Abstract: Abstract 4529 Objective: To observe the efficacy and safety of imatinib mesylate (IM) accompany with allogeneic transplantation for chronic myeloid leukemia (CML). Methods: During the period from January 2003 to August 2011,we retrospectively observed 95 patients with CML receiving IM for a minimum of 4 months before allogeneic hematopoietic stem cell transplantation (HSCT). Patients with advanced CML received IM from 3 month after transplantation for 12 months. Results: Among 95 enrolled patients (CML-CP 76, CML-AP 10, CML-BP 9), types of transplantation: sib-matched HSCT 64, unrelated-HSCT 19, haplo-HSCT 12. For the whole patients, 7 year overall survival (OS) is 80.5%, and disease free survival (DFS) is 74.5%. Complete hematologic response (CHR) is 93.6%, complete cytogenetic response (CCR) is 84.5%, major cytogenetic response (MCR) is 60.3% at 7 year.

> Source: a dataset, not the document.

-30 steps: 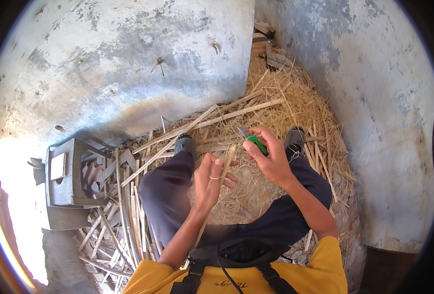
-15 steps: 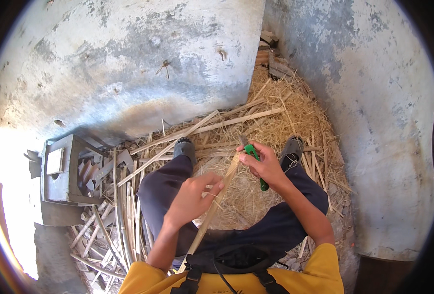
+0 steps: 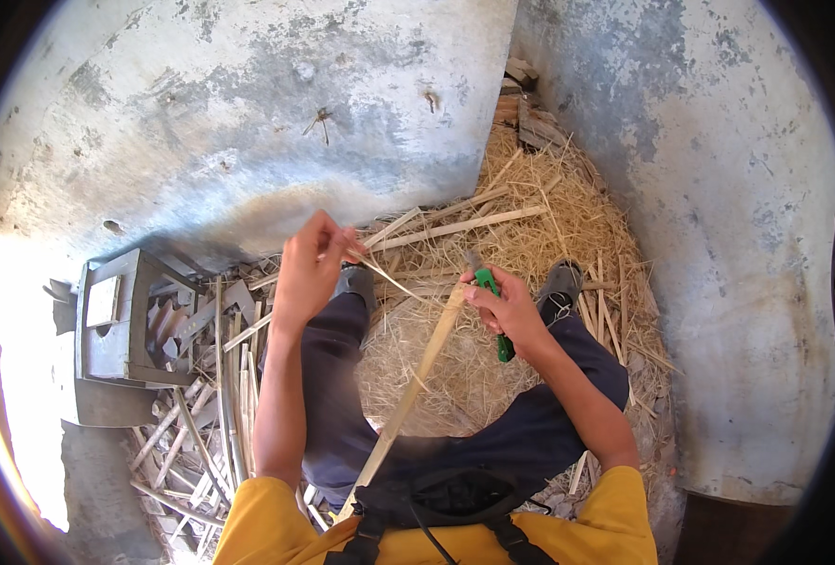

For CML-CP1, OS is 83.2% and CML-AP/BC is 33.3% (P 〈 0.05). Compared patients of advanced CML achieving CP2 after IM and with no CP2,the former has better results of CCR or MCR, OS and PFS (P 〈 0.05). The total treatment related mortality (TRM) is 16.8%. Cox multivariate regression analysis of prognostic factors indicates that status of CML and severe acute graft-versus-host disease (aGVHD III-‡W) retain independent predictive value. No increase in rates of serious adverse events was observed with continuous use of IM for up to 7 years. Conclusions: For chronic myeloid leukemia, combining with imatinib mesylate and allogeneic transplantation is a good strategy, with favorable long-term follow-up results and acceptable TRM, especially for the patients with advanced CML. Disclosures: No relevant conflicts of interest to declare.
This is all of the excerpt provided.